Devant le tollé provoqué par les déclarations du président de la République française annonçant la nécessité de se préparer à l’hypothèse d’avoir à envoyer des troupes françaises au combat en Ukraine, il est très facile et très tentant, de faire un parallèle avec ce que fut la réaction des démocraties face à la montée de la menace hitlérienne. On n’aurait alors pas de mal à établir une correspondance entre les pacifistes d’alors et ceux d’aujourd’hui, entre les va-t-en-guerre d’hier et ceux d’aujourd’hui.

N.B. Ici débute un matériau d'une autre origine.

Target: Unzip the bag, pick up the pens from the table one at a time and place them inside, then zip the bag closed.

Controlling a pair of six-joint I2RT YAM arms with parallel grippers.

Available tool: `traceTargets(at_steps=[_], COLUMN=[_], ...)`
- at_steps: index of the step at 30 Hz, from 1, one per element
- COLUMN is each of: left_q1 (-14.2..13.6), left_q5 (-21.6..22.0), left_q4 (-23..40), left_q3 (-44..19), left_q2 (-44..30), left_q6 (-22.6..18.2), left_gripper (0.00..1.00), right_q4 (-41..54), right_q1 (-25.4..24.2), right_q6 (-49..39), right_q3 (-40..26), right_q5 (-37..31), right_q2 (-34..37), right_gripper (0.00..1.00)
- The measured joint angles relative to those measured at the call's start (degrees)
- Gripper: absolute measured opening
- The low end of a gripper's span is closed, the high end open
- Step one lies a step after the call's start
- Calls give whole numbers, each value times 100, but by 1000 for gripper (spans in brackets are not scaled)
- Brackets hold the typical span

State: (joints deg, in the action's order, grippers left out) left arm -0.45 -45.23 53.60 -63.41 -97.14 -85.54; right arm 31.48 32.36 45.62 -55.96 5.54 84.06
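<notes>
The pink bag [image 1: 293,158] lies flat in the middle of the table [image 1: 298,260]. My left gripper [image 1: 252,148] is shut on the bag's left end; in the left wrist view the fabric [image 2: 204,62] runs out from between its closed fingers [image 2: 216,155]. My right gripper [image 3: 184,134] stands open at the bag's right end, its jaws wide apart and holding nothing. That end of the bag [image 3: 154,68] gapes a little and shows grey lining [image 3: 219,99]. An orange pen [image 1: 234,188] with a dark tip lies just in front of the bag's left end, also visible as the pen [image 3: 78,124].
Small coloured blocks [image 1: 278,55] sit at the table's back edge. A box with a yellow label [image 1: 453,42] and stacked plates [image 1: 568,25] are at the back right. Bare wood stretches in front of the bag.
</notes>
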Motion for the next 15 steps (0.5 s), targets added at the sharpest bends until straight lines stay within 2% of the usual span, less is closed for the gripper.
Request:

La situation de 2024 en Europe présente beaucoup de points communs avec celle de 1938 : un dictateur cynique, ne respectant que la force, convaincu de la faiblesse congénitale des démocraties, décidé à élargir son espace vital pour sortir d’une sensation d’encerclement. Cette même sensation d’encerclement que les Prussiens ressentaient depuis le 18ème siècle, et que les Russes vivent depuis plus longtemps encore, peut-être même depuis la chute de Constantinople en 1453, qui fit de la Russie le seul pôle de l’orthodoxie, entouré de nations revendiquant des religions différentes. Dans les deux camps, aux deux époques, des peuples européens en conflit, mais avec des cultures voisines, ayant vocation à s’entendre, à partager des valeurs, à construire main dans la main un ensemble politique fort, porteur d’une civilisation commune. Et, dans les deux situations, des Etats-Unis très réticents à l’idée de se mêler d’un conflit en Europe.
On peut donc comprendre que, pour ne pas rester dans l’Histoire comme le successeur de Chamberlain, ou pire, de Laval, le président français ait choisi d’évoquer ouvertement l’hypothèse, débattu depuis deux ans dans les états-majors, d’envoyer des troupes sur le terrain ukrainien. Suscitant les mêmes réactions que celles qui accueillirent les déclarations de Churchill, alors un des chefs de l’opposition britannique, et celles du colonel de Gaulle.
Seulement voilà : si on veut poursuivre le parallèle sérieusement, il faut se rappeler que, en 1938, le véritable problème n’était pas une question de posture. Mais bien l’incapacité des armées françaises, anglaises, soviétiques et américaines prêtes à livrer bataille à une armée allemande surarmée, et surtout à une industrie militaire allemande mise au travail à marche forcée.
Et c’est sans doute cela qui rend le discours du président français peu crédible : l’urgence n’est pas d’annoncer qu’on est prêt à envoyer des soldats sur le champ de bataille, mais de créer les conditions de la crédibilité de notre armée, (et plus généralement des armées des autres pays européens). S’il s’agissait de faire passer un message sérieux au président russe, il eut été plus crédible, sans rien annoncer publiquement, de mettre l’industrie française (et plus généralement l’industrie des autres pays européens) au travail à marche forcée. Pour produire cinq ou dix fois plus de chars, de munitions, de drones.
Évidemment, cela supposerait des réorientations dramatiques des allocations budgétaires qui, de toute façon, vont s’imposer quand on sera acculé à faire des choix de dépenses, bien plus exigeants que les 10 milliards d’économies annoncés jusqu’ici. Des choix clairs, justes, efficaces, s’attaquant enfin aux innombrables gaspillages et doubles emplois qui sclérosent la société française.
De tels choix sont peu probables : le pouvoir n’est pas préparé à mettre le pays en économie de guerre. Le pays n’est pas prêt à l’entendre parce qu’il n’a pas été préparé à l’ampleur et à l’imminence des risques.
A deux reprises déjà, dans les années récentes, nous sommes passés à coté de l’opportunité d’entamer ces réformes majeures, en donnant au pays de grandes ambitions : D’abord au moment de l’épidémie de Covid-19, où il aurait fallu fabriquer, à marche forcée, masques, respirateurs, médicaments, vaccins. On ne fit rien de tel, à la différence d’autres pays. Puis, au moment de l’annonce des déficits dramatiques de notre balance des paiements et de notre balance commerciale, où il aurait fallu mettre tous les moyens pour réindustrialiser le pays et former les cadres, les ingénieurs, les ouvriers nécessaires.
Dans tous ces cas, il aurait fallu réussir à faire du travail la valeur cardinale. Seulement voilà, pour y parvenir, il aurait fallu créer les conditions d’une justice sociale et d’un projet commun. Il aurait fallu expliquer longuement au pays les risques qu’il court à ne pas se préparer au pire, à laisser croître sa dette publique et sa dette extérieure, à laisser dégrader son armée, son système de santé, son système scolaire, ses écoles d’ingénieurs.
Est-il trop tard ? Je ne sais pas. Je suis juste certain d’une chose : le temps des illusions est passé ; et les mots ne remplaceront plus très longtemps les actes.